"Beaucoup de bruit" et des démêlés judiciaires autour du nouveau "Gaston Lagaffe" qui vient de sortir
C'est un événement dans le monde de la bande dessinée. Un nouveau Gaston Lagaffe sort en librairie mercredi 22 novembre et cet album s'appelle Le retour de Lagaffe. Ce personnage, contrairement à Astérix, les Tuniques Bleues ou les Schtroumpfs, n'avait jamais été repris. Le créateur, André Franquin, ne le souhaitait pas sauf qu'à sa mort, les droits d'exploitation ne lui appartenaient plus. Un nouvel auteur, le Québécois Delaf s'en empare donc désormais, et il n'imaginait pas la polémique que ce projet allait déclencher.
Delaf a déjà un franc succès avec une série jeunesse à lui, qui s'intitule Les Nombrils. Enfant, son idole n'est autre que Franquin : "Gaston a quelque chose d'un peu sacré pour moi et quand on m'a proposé effectivement de faire tout un album, je n'en revenais pas".
Fred Jannin, ami de Franquin, qui a, entre autres, colorisé tous les albums n'en est pas revenu non plus. Il se rappelle très bien du dîner au restaurant où le couple Franquin, André et sa compagne Liliane, lui avait annoncé la vente des droits du personnage : "Il y a eu un grand silence et Liliane, très gênée mais en même temps un peu autoritaire, a dit 'voilà, c'est comme ça, c'est décidé, on n'en parle plus'. Mais il était évident qu'il vendait ses dessins et il n'était pas question de faire reprendre le personnage par quelqu'un d'autre".

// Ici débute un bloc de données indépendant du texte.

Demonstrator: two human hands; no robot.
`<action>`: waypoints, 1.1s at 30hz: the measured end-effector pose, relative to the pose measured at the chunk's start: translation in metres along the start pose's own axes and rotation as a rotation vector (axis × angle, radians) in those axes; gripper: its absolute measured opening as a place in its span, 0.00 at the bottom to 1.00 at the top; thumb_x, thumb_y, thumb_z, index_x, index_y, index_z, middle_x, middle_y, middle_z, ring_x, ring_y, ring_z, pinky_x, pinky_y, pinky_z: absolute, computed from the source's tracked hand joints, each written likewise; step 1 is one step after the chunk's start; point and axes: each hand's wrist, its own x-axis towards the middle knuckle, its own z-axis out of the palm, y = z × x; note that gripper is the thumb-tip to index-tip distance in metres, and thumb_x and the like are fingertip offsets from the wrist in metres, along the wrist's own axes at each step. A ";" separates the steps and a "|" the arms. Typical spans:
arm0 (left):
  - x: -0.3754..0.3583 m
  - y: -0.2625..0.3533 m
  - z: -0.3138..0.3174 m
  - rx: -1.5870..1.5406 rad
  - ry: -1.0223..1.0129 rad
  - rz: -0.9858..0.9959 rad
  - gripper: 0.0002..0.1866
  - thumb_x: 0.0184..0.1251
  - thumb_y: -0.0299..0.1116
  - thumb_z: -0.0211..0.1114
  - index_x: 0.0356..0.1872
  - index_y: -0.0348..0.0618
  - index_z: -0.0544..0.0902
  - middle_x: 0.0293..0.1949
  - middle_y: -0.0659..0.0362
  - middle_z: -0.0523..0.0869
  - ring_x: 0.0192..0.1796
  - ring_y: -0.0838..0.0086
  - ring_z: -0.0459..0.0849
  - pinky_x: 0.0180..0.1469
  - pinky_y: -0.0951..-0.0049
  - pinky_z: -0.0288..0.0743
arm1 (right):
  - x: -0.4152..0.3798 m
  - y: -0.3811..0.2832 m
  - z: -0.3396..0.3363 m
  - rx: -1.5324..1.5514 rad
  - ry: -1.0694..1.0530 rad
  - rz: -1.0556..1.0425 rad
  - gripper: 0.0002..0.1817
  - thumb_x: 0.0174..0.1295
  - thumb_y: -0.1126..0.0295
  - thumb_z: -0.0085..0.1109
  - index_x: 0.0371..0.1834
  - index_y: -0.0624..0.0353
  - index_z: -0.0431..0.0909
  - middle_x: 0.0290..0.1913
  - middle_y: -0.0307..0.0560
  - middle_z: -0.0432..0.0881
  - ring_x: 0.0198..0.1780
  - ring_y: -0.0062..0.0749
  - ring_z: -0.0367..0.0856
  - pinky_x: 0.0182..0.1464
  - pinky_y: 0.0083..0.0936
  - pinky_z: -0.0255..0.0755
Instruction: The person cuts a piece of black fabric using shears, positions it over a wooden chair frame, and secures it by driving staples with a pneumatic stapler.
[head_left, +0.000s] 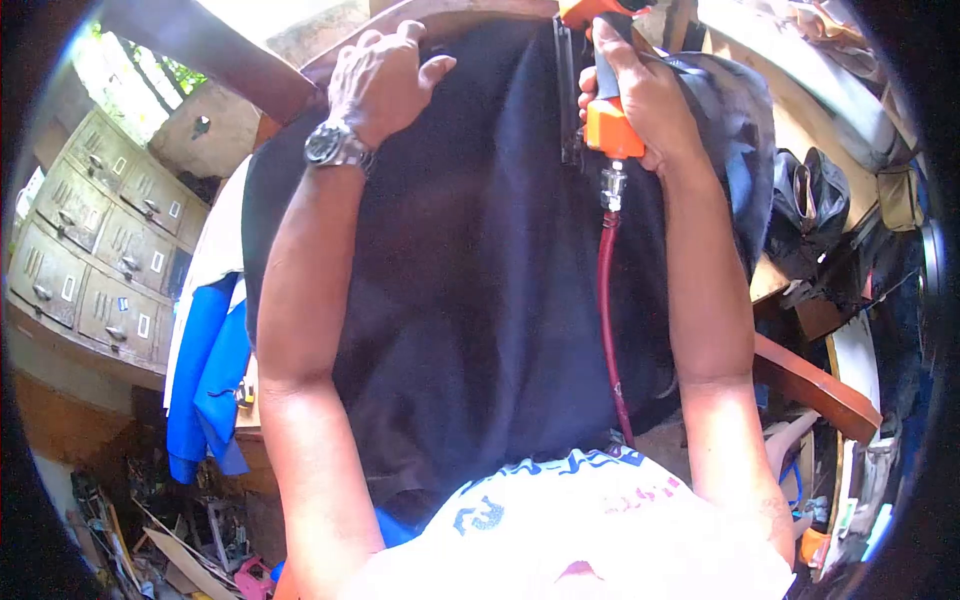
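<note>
My right hand (645, 105) is wrapped round the dark grip of an orange pneumatic staple gun (612, 130), near the top of the view. A red air hose (607, 300) runs down from the metal coupling at the gun's base. Black fabric (430, 270) spreads below both arms, over a piece with a curved wooden edge (470, 12) at the top. My left hand (380, 80), with a watch at the wrist, rests on the fabric by that edge. Its thumb stands apart and the fingers bend slightly, with nothing visible in them.
Grey metal lockers (110, 230) stand at the left, with blue cloth (208, 370) hanging nearby. A wooden bar (815, 385) juts out at the right, below a black bag (810, 200). Scrap pieces (190, 550) litter the lower left.
</note>
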 end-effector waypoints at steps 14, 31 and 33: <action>0.027 -0.009 0.017 -0.296 -0.241 -0.130 0.18 0.72 0.44 0.65 0.44 0.35 0.82 0.46 0.39 0.88 0.53 0.46 0.87 0.54 0.49 0.79 | 0.002 -0.002 0.001 -0.033 -0.014 0.057 0.26 0.74 0.44 0.59 0.51 0.59 0.79 0.31 0.43 0.85 0.27 0.28 0.85 0.31 0.31 0.85; 0.013 -0.026 -0.004 -0.530 0.045 -0.039 0.17 0.66 0.39 0.75 0.51 0.43 0.87 0.32 0.54 0.89 0.35 0.68 0.88 0.41 0.64 0.80 | 0.002 0.001 -0.005 -0.118 -0.037 0.019 0.23 0.75 0.45 0.58 0.47 0.57 0.78 0.32 0.44 0.86 0.28 0.26 0.86 0.31 0.29 0.84; 0.013 -0.035 0.006 -0.346 0.042 0.009 0.19 0.71 0.51 0.68 0.54 0.50 0.88 0.42 0.55 0.91 0.43 0.62 0.90 0.49 0.60 0.82 | 0.001 -0.003 -0.001 -0.124 -0.029 0.031 0.24 0.74 0.44 0.59 0.48 0.57 0.78 0.32 0.43 0.85 0.29 0.26 0.86 0.32 0.29 0.84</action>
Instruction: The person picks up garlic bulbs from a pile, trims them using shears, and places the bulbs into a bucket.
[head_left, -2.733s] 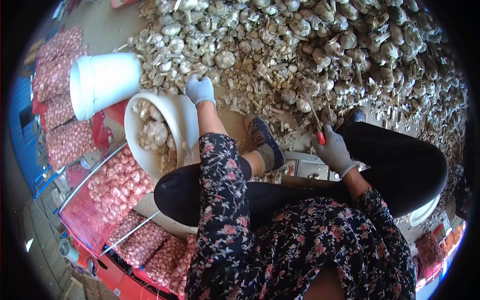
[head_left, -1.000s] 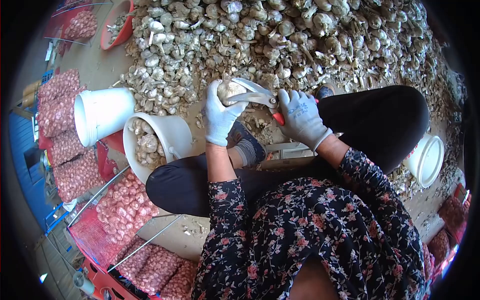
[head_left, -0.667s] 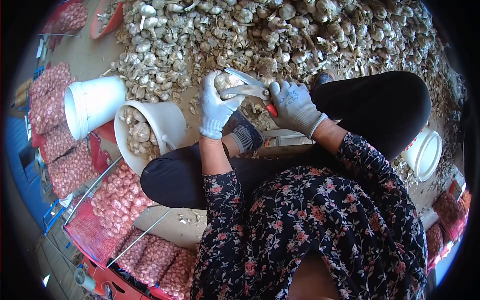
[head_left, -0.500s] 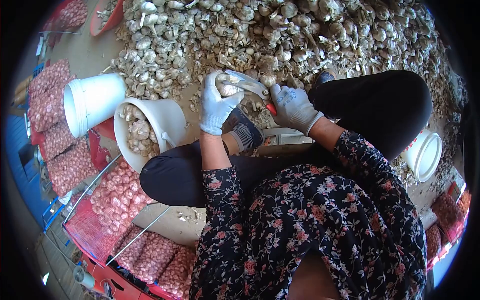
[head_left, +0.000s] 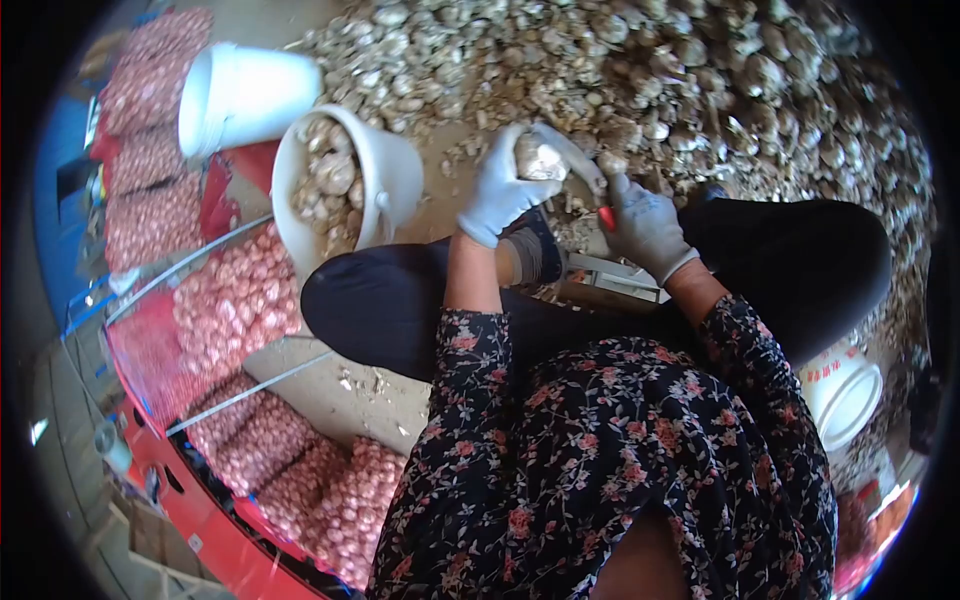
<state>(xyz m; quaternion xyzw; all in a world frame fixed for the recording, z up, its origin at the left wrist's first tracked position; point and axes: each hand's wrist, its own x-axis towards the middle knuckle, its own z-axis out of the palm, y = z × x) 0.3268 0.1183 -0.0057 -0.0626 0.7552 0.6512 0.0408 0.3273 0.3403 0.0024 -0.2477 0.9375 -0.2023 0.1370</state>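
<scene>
My left hand (head_left: 505, 193), in a pale knit-cuffed work glove, is closed around a whitish garlic bulb (head_left: 538, 160). In my right hand (head_left: 645, 227), gloved the same way, are pruning shears (head_left: 575, 155) with a red handle. Their metal blades reach leftward to the bulb's upper right side. Motion blur hides whether the blades touch it. Most of the handles is covered by my right fingers. Just beyond the shears another garlic bulb (head_left: 613, 161) lies near my right knuckles.
A large garlic heap (head_left: 690, 80) spreads ahead and right. To the left, a white bucket (head_left: 395, 180) holding garlic tilts beside a second white bucket (head_left: 265, 95). Mesh sacks of garlic (head_left: 235, 300) stand left, near a red cart (head_left: 215, 530). Another white bucket (head_left: 845, 400) lies at right.
My view has turned, so my hands and the buckets appear farther right. Both hands keep their hold on the bulb and the shears. The blades look closer together than before.
</scene>
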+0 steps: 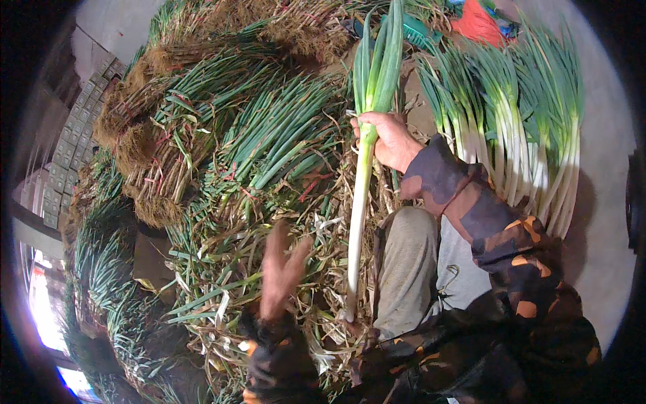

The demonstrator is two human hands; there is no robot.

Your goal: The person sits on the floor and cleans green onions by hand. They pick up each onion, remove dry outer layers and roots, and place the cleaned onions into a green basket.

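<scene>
My right hand (pixel 387 139) is closed around a long green onion (pixel 359 202), just where the white stalk turns into green leaves. The stalk hangs down towards me, its pale lower end close to my knee, and the leaves point away. Blurred by motion, my left hand (pixel 283 270) has its fingers apart and holds nothing. It is over a heap of stripped leaves and dry skins (pixel 237 293), to the left of the stalk. Whether it touches the heap, I cannot tell.
Cleaned green onions (pixel 509 131) lie in bunches on the right. Tied, unpeeled bundles with roots (pixel 156 166) pile up at the left and far side. A green plastic basket (pixel 416 33) and a red bag (pixel 478 24) are at the back. Stacked boxes (pixel 75 136) stand far left.
</scene>
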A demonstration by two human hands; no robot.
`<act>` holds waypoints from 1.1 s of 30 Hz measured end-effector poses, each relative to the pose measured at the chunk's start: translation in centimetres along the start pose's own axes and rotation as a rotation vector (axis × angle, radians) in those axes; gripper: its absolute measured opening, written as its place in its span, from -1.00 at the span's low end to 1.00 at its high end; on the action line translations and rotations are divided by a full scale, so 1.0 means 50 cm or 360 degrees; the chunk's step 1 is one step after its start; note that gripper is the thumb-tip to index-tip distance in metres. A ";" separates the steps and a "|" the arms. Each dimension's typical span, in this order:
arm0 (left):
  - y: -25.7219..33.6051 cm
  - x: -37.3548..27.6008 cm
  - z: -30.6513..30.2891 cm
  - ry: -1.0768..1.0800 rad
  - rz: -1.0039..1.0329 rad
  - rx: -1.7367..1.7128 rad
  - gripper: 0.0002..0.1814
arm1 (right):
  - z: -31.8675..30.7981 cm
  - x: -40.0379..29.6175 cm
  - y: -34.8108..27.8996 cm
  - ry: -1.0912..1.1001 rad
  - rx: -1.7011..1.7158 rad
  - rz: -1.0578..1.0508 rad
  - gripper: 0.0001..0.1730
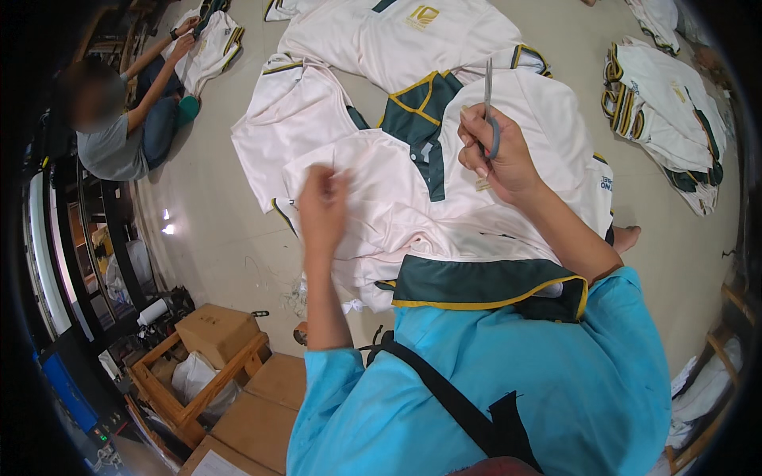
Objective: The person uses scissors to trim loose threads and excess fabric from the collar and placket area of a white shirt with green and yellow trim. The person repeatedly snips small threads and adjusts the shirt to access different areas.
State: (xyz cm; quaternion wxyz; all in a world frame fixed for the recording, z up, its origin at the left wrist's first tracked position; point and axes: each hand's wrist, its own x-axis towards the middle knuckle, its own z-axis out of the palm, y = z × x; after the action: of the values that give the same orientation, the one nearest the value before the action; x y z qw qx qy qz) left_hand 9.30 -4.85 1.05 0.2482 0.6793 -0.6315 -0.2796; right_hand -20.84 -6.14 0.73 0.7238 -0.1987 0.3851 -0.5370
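My right hand grips a pair of scissors by dark grey handles, blades pointing away from me and looking closed. Below it lies a white polo shirt with a dark green, yellow-edged collar and a buttoned green placket. My left hand is blurred, held over the left part of the white cloth, fingers bent together; a thin thread-like line shows above them, and what they hold cannot be told. Another green collar with yellow edging lies across my lap.
More white shirts spread beyond, and a stack of folded shirts lies on the floor at right. A person sits at upper left handling a shirt. Cardboard boxes and a wooden frame stand at lower left, near thread scraps.
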 end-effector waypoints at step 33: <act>0.068 -0.055 0.132 -0.0052 -0.0606 -0.2351 -0.64 | 0.031 -0.024 0.067 -0.0509 -0.1388 0.0047 -0.74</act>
State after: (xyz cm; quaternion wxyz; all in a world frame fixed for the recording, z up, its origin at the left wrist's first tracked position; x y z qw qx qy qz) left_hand 2.17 -2.27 -1.19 0.5762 0.4299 -0.1559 -0.6774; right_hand -17.70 -4.05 -0.25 0.6304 -0.5595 0.4612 -0.2772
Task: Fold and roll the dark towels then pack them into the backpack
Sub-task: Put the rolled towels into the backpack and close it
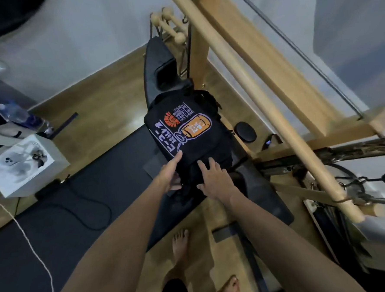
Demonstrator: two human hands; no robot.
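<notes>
Wooden flooring (108, 110) runs under a black padded bench (83, 211) that fills the near left of the scene, with a pale wooden frame (245, 59) of rails and dowels rising at the far right. On the far end of the bench sits the black backpack (186, 132), its front panel printed with an orange bottle, a red sun and purple lettering.

Both of the person's bare arms reach forward to its near edge. The left hand (169, 173) has its index finger stretched onto the printed panel while the other fingers curl into the dark fabric at the bag's near left corner, pinching it. The right hand (213, 178) lies flat with fingers spread on the black material at the near side of the bag, pressing down and grasping nothing. Whether that dark material is a towel or part of the bag cannot be told.

Off to the left stands a white box (26, 165), a water bottle (20, 115) beyond it, and a white cord (31, 246) trails across the bench. Bare feet (181, 248) show below on the floor.
</notes>
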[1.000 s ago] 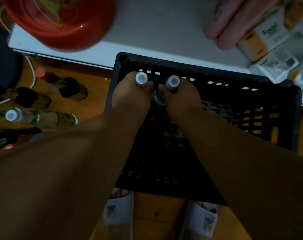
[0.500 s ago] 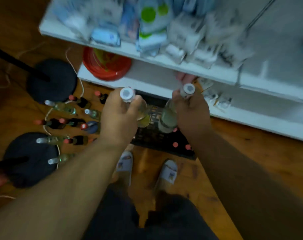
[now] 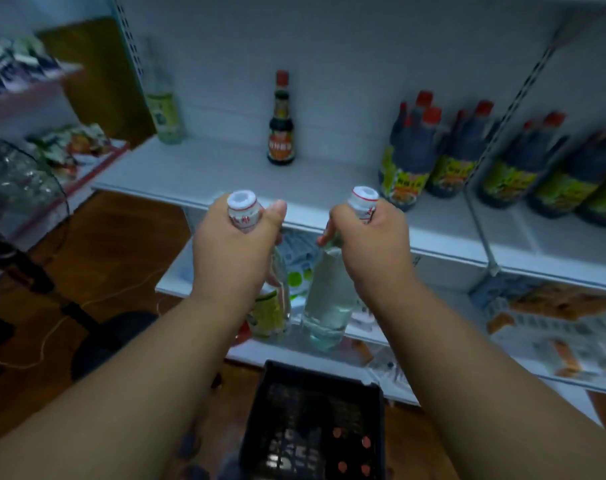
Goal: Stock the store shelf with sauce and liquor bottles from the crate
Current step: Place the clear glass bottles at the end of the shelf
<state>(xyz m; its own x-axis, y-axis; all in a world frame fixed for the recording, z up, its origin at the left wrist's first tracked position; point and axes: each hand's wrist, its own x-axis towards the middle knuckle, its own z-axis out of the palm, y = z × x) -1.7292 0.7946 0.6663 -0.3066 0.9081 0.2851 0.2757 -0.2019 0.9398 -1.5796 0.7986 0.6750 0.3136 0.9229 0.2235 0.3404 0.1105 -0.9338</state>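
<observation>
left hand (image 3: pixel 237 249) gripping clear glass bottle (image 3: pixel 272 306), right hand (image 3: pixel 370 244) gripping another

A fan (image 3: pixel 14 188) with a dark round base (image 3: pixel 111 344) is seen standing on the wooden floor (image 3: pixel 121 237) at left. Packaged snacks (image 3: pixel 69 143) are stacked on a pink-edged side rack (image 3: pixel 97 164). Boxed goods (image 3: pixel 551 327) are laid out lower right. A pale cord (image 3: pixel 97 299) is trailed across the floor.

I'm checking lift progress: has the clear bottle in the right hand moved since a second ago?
Yes. The right hand has lifted the clear bottle up out of the black crate; it now hangs well above it, before the shelf.
</observation>
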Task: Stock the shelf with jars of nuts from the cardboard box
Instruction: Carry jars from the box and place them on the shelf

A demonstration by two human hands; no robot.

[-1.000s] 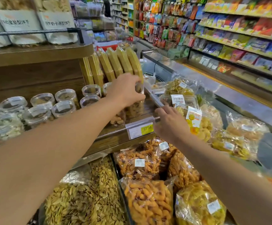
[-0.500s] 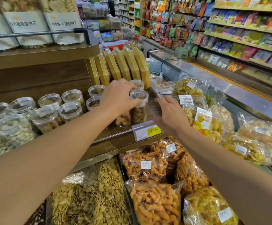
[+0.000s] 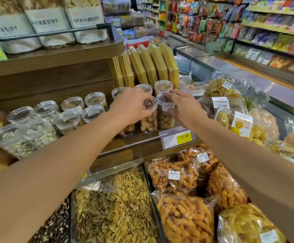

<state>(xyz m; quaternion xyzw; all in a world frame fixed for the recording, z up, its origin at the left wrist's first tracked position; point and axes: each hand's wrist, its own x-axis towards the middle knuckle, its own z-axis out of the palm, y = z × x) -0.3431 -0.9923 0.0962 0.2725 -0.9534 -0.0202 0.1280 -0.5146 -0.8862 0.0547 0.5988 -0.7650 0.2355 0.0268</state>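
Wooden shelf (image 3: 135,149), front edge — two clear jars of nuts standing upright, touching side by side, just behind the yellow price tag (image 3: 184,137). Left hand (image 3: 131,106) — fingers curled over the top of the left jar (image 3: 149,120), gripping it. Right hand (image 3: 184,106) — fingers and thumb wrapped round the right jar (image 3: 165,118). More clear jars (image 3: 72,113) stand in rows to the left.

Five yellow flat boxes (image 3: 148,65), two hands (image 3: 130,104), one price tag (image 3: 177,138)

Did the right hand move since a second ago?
Yes. The right hand went from beside the yellow price tag up the shelf onto a nut jar.
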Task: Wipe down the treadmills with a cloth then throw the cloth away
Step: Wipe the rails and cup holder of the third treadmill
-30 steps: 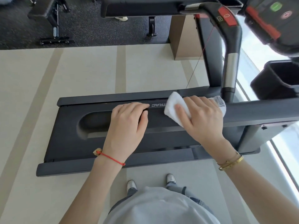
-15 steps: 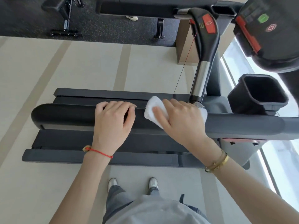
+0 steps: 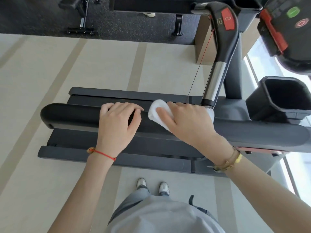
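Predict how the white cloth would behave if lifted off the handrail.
The white folded cloth would probably flop, since it bends over the black padded handrail under the right hand. It looks thin, so likely light.

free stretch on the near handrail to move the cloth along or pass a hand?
Bare rail from its rounded end to the left hand. Crowded mid-rail: left hand, cloth under the right hand, and the upright handle. Beyond, bare grey rail below the cup holder.
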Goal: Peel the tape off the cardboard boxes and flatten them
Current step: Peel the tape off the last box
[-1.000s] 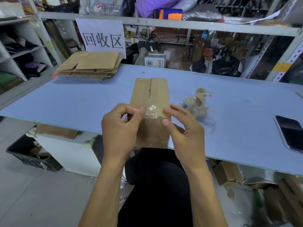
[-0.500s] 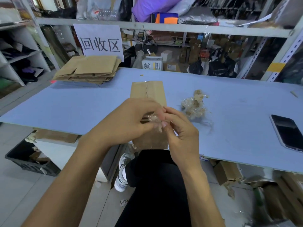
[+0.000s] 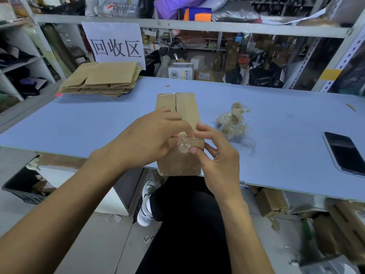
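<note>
A small brown cardboard box [image 3: 185,104] lies on the blue table [image 3: 98,123], its near end over the front edge. A crumpled strip of clear tape [image 3: 183,143] stands off the box's top near the edge fold. My left hand [image 3: 152,139] lies across the box and pinches the tape from the left. My right hand [image 3: 215,155] meets it from the right, thumb and forefinger pinching the same tape. Clear tape still shows along the box's far end.
A wad of peeled tape [image 3: 233,121] lies right of the box. A stack of flattened boxes [image 3: 102,80] sits at the far left under a paper sign. A black phone [image 3: 345,153] lies at the right edge. A bin [image 3: 25,186] stands below.
My left hand has slid right across the box top to meet my right hand. The tape, first pinched by the left hand alone, is now held between both hands and more crumpled.
</note>
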A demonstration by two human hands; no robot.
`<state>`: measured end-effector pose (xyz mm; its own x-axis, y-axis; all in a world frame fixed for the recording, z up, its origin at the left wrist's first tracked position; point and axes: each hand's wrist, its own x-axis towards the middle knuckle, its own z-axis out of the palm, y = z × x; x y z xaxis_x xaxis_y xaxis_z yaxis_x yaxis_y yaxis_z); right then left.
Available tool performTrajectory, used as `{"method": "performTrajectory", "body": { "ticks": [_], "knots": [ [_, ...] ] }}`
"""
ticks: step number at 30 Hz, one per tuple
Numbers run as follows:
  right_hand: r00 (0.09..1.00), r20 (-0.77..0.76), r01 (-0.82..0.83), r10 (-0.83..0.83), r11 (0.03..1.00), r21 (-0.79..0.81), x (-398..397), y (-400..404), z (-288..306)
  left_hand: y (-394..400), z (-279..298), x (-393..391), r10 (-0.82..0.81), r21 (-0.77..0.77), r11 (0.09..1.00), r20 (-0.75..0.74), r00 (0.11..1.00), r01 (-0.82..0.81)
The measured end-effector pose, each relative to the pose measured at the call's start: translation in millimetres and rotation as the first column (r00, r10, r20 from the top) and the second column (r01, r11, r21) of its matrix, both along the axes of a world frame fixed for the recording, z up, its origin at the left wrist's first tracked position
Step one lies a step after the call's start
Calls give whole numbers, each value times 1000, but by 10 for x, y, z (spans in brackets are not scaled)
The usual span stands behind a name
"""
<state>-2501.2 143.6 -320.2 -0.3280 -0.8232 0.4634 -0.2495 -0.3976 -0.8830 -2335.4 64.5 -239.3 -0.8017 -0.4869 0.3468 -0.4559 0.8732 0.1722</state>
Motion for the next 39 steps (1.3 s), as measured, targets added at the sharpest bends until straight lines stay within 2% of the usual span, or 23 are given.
{"method": "performTrajectory", "body": {
  "ticks": [3, 9, 14, 20, 25, 33, 39],
  "knots": [
    [1000, 0, -3, 3, 1000, 4, -19, -10, 2, 8, -5, -3, -1, -5, 1000, -13, 1000, 1],
    [1000, -9, -16, 16, 1000, 2, -44, 1, -19, 46, -7, -113, 146, -79, 987, 39, 989, -143],
    [999, -33, -3, 3, 1000, 10, -41, -7, -9, 24, -34, -140, 132, -46, 990, 54, 990, -130],
    [1000, 0, -25, 25, 1000, 8, -83, -12, -14, -45, -71, -45, -3, 42, 999, -37, 999, 4],
    [991, 119, -63, 59, 998, 25, -108, -6, -3, -90, -91, -21, -66, 110, 991, -72, 995, 73],
    [989, 134, -76, 68, 995, 58, -103, -11, 16, -119, -46, 75, -69, 282, 953, -166, 984, 114],
    [990, 125, -71, 62, 995, 65, -108, -15, 28, 49, 179, 10, -131, 412, 897, -94, 987, 159]
  ]
}}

En 2022, il est appelé à la rescousse par la fille, Isabelle Franquin, pour témoigner devant la justice belge et tenter d'empêcher cette parution. "Même si Franquin avait dit 12 fois non et deux fois oui, c'est suffisant pour ne pas le faire", estime-t-il. Pendant ce temps, Delaf peaufine ses pages qui ressemblent à s'y méprendre à des gags du maître.
"Quand je me suis engagé dans ce projet-là, j'avais l'impression que tout était très clair, qu'il y avait un contrat signé de la main de Franquin"
Delaf, auteur du nouveau "Gaston Lagaffe"à franceinfo
"Je veux essayer de faire le meilleur album possible et ce que j'ai trouvé le plus dur, c'est le fait que ce soit si long avant d'avoir une réponse", poursuit l'auteur. Il a fallu attendre presque un an avant d'avoir un accord à l'amiable en mai dernier. Isabelle Franquin obtient un droit de regard sur le résultat avant parution. Elle ne l'utilisera jamais et ne fera pas la moindre remarque.
Le responsable de la programmation culturelle à la Cité de la BD d'Angoulême, Mathieu Charrier, trouve ce débat un peu absurde aujourd'hui. "Quand on voit la manière dont les comics américains sont repris par une multitude de créateurs et parfois pour des reprises fantastiques, je pense à Batman par exemple ou quand on voit qu'au Japon, les mangas sont écrits par toute une flopée de ce qu'on appelle les assistants qui dessinent, on se dit que là, c'est quand même une position très franco-belge. Se dire que quelqu'un va adopter votre enfant à votre décès, ça vous fait mal au cœur. Mais in fine, il faut se dire aussi que votre enfant va continuer à vivre. Ce qui me semble très important, c'est qu'il ne faut pas en faire n'importe quoi", explique-t-il.
Dans cet album, il y a là précisément une volonté de rester le plus fidèle possible à l'oeuvre originale, même dans les situations ou les thèmes abordés, notamment l'environnement. Pour Fred Jannin, c'est un argument de plus : "Ce n'est pas une bonne idée, à mon avis, de faire une espèce de copier-coller qui n'amène absolument rien de nouveau".
"Je suis sûr que si Franquin voyait ce nouvel album, ça le rendrait malade"
Fred Jannin, ami de Franquinà franceinfo
L'un des atouts de l'album est de sourire de cette polémique, on voit dans un gag un collègue de Gaston qui tente de copier Franquin pour réparer une planche abîmée par le gaffeur. "C'était vraiment pour dédramatiser tout ça, reconnaît Delaf. Puis de se dire 'arrêtons de prendre tout ça au sérieux'. Évidemment que je ne suis pas à sa hauteur donc c'était une façon d'avoir un peu d'autodérision par rapport à tout ça".
L'auteur sort de tout cela un peu rincé : "Je suis super reconnaissant d'avoir passé autant de temps avec mon personnage préféré. Disons qu'il y a eu beaucoup de bruit et j'ai envie que tout ça se dépose". Il n'est pas certain de faire une suite. L'éditeur, lui, ne dirait sans doute pas non. Ce galop d'essai est imprimé à 800 000 exemplaires.